Intervento decisivo in carcere

Salvato un detenuto al carcere di Valle Armea grazie all’intervento della Polizia Penitenziaria

Un agente ha impedito il suicidio di un detenuto nordafricano; il SAPPE chiede un potenziamento del personale medico e psicologico nel sistema penitenziario.

Salvato un detenuto al carcere di Valle Armea grazie all’intervento della Polizia Penitenziaria

Ieri pomeriggio, un detenuto nordafricano ha tentato di suicidarsi impiccandosi nella sua cella presso il carcere di Valle Armea, a Sanremo. L’azione drammatica è stata sventata grazie all’intervento immediato di un agente della Polizia Penitenziaria, che ha prontamente rimosso il laccio dal collo dell’uomo, salvandone la vita. Anche il compagno di cella ha fornito assistenza durante le operazioni di soccorso, mentre gli infermieri sono intervenuti poco dopo per garantire le cure necessarie.

Le motivazioni del gesto

Le prime informazioni suggeriscono che il tentativo di suicidio fosse motivato dalla richiesta del detenuto di essere trasferito in un altro istituto penitenziario.

Riconoscimento per l’agente

La ricostruzione dei fatti è stata fornita da Vincenzo Tristaino e Giuseppe Giangrande, rispettivamente segretario nazionale per la Liguria e segretario provinciale del SAPPE. I due hanno evidenziato la professionalità e la prontezza dimostrata dall’agente, per il quale è stata proposta una lode per aver salvato una vita.

Le criticità del sistema penitenziario

Donato Capece, segretario generale del SAPPE, ha sottolineato le gravi criticità del sistema penitenziario: “La Polizia Penitenziaria opera in condizioni di emergenza, spesso le carceri sono trasformate in ospedali psichiatrici improvvisati. La mancanza di personale esperto porta a una sottovalutazione di molte problematiche individuali, gravando sul lavoro degli agenti”.
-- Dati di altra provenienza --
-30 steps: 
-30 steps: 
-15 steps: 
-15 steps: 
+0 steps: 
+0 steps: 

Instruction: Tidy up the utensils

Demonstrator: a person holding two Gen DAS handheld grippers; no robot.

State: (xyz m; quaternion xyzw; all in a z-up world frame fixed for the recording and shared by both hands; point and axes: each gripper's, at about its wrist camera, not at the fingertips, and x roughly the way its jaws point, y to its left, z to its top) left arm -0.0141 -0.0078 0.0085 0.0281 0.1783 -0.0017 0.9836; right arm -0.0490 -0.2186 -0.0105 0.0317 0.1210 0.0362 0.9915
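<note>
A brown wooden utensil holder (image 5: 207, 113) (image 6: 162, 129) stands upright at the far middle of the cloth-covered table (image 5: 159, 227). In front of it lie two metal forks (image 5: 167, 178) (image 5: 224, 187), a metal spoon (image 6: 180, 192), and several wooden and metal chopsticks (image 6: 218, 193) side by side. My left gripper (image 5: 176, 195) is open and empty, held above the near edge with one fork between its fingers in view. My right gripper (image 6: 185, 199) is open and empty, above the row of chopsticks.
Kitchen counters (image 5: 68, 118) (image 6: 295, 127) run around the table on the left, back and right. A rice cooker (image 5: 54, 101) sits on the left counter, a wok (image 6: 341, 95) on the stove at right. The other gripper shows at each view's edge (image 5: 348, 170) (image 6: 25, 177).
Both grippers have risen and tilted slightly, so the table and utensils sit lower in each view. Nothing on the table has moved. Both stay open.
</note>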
Capece ha aggiunto che il Corpo è chiamato a svolgere molteplici funzioni, dal vigile del fuoco alla polizia giudiziaria, senza che ciò possa sostituire le carenze della sanità penitenziaria.
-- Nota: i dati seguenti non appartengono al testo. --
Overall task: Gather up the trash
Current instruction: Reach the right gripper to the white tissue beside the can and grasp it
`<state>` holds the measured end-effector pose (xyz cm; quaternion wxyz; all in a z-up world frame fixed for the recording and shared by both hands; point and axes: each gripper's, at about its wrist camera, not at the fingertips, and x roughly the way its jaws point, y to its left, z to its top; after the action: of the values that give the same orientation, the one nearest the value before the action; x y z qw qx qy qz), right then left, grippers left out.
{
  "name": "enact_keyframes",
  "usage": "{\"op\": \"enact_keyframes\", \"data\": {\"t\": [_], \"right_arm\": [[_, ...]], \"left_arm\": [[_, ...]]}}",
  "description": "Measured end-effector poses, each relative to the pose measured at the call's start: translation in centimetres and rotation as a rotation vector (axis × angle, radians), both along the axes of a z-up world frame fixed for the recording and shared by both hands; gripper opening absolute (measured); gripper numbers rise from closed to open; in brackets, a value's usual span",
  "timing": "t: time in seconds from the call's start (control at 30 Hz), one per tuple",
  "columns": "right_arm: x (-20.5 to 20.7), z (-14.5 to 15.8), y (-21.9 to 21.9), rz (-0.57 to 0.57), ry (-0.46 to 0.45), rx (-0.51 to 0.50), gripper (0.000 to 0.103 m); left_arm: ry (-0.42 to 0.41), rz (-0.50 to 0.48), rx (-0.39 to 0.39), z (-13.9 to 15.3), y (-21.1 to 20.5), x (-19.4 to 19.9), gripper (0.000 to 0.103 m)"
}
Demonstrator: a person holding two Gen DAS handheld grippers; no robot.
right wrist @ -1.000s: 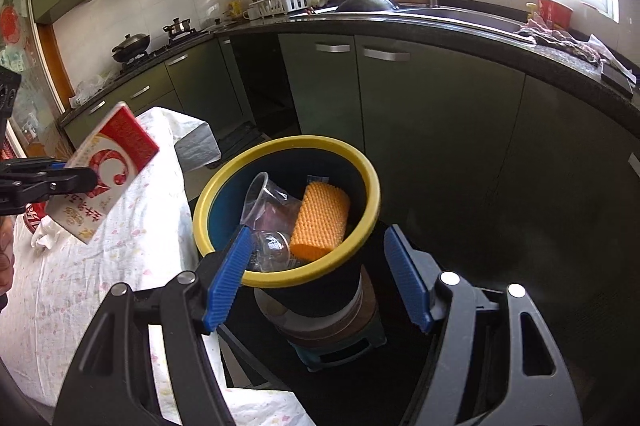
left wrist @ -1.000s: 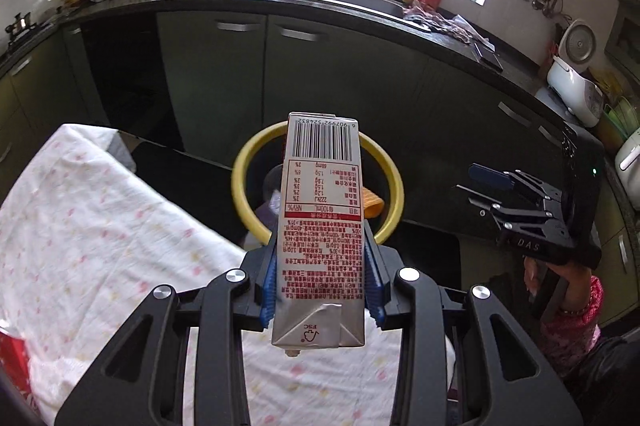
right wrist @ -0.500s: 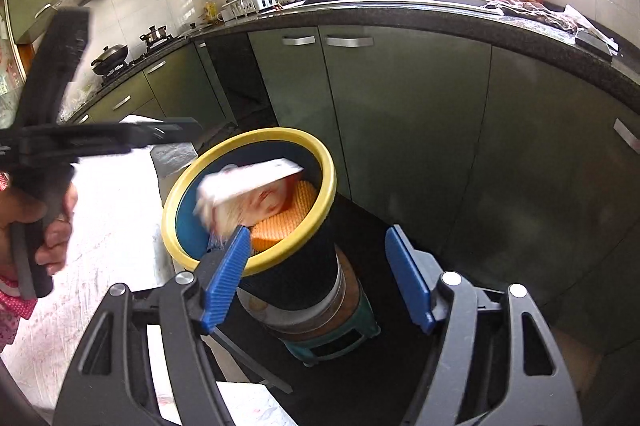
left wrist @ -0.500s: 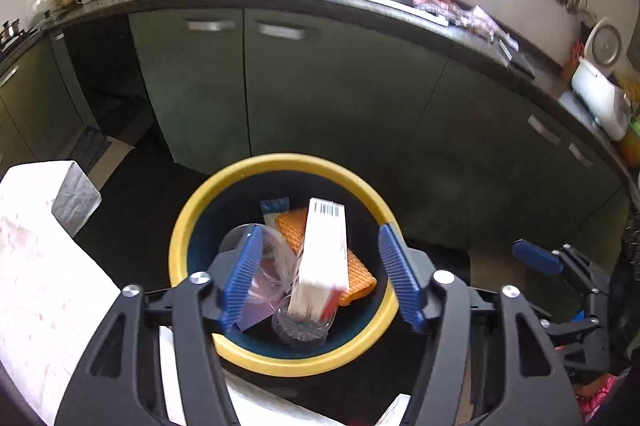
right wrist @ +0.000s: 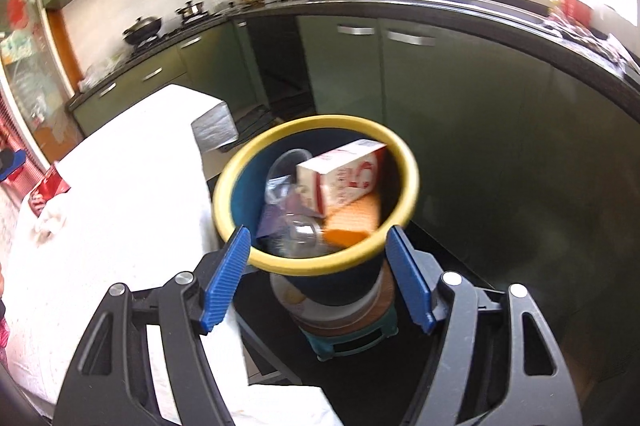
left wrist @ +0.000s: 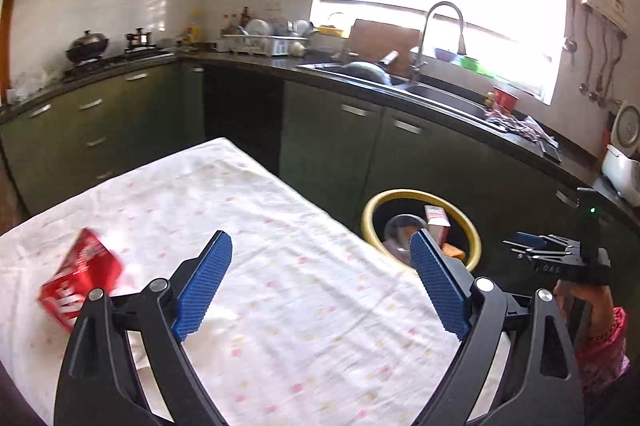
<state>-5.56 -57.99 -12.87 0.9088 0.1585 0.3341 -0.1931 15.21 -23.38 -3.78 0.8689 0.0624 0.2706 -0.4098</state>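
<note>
A round bin [right wrist: 316, 262] with a thick yellow rim and dark blue wall stands on a small teal stool [right wrist: 352, 338] beside a table draped in a white cloth [left wrist: 280, 266] speckled with faint pink and yellow flowers. Inside the bin lies a white and red drink carton [right wrist: 344, 181], tipped on its side against the far wall, its printing too blurred to read. Under it sits a ridged orange wafer-like slab [right wrist: 352, 222], with a crumpled clear plastic cup [right wrist: 288, 169] and a scrap of purple wrapper [right wrist: 272, 222] to the left.

The left gripper [left wrist: 320, 290], black frame with ribbed blue pads, hangs over the cloth with its jaws spread wide, having just been opening, and nothing between them. On the cloth to its left lies a crushed red can [left wrist: 80, 282] with white lettering, smeared by blur and unreadable.

The right gripper [right wrist: 320, 278], held in a hand [left wrist: 584, 310] in a pink patterned sleeve, points down at the bin, its blue pads parted on either side of the near rim; the pictures show no pad pressing on the rim.

Behind runs a dark glossy countertop [left wrist: 440, 97] over green cabinets [left wrist: 332, 145], with a steel sink and curved tap [left wrist: 440, 25] under a bright window.
</note>
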Motion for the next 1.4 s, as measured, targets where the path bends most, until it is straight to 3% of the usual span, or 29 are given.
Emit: {"op": "enact_keyframes", "data": {"t": [0.3,0.47,0.6,0.77,0.97,1.17,1.4], "right_arm": [[6.5,1.0,7.6,0.224,0.043,-0.040,0.067],[11.2,1.1,13.4,0.401,0.063,-0.055,0.067],[14.5,1.0,17.8,0.541,0.078,-0.053,0.068],[18.4,1.2,22.8,0.696,0.086,-0.046,0.072],[23.0,0.5,27.9,0.839,0.135,-0.038,0.072],[25.4,-0.5,31.2,0.882,0.182,-0.012,0.075],[26.8,-1.0,33.8,0.873,0.211,-0.054,0.075]], "left_arm": [[-0.021,0.320,0.026,-2.6,16.0,3.2,0.092],[0.025,0.425,-0.041,-4.3,21.6,4.6,0.092],[0.041,0.448,-0.067,-4.9,23.0,4.7,0.093],[-0.005,0.468,-0.026,-4.9,22.3,4.0,0.095],[-0.005,0.477,-0.038,-4.6,22.6,3.8,0.096],[0.010,0.482,-0.055,-4.6,23.1,3.9,0.096],[-0.014,0.476,-0.035,-4.5,22.5,3.4,0.096]]}}
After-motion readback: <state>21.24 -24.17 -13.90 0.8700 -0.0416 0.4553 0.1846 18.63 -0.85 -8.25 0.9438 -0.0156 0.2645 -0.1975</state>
Richiesta di interventi concreti

“Non è compito del Corpo colmare le lacune del sistema – ha dichiarato Capece – e lo Stato non può aspettarsi che i poliziotti penitenziari possano sempre farlo. È urgente adottare misure concrete per potenziare il personale medico e psicologico, implementare strumenti adeguati per prevenire gesti estremi e fornire maggiore supporto agli operatori, spesso sottoposti a situazioni di alta pressione”.

Secondo il SAPPE, solo investendo nella prevenzione e nel benessere psicofisico dei detenuti si potrà ridurre il carico di lavoro e migliorare le condizioni per gli agenti della Polizia Penitenziaria.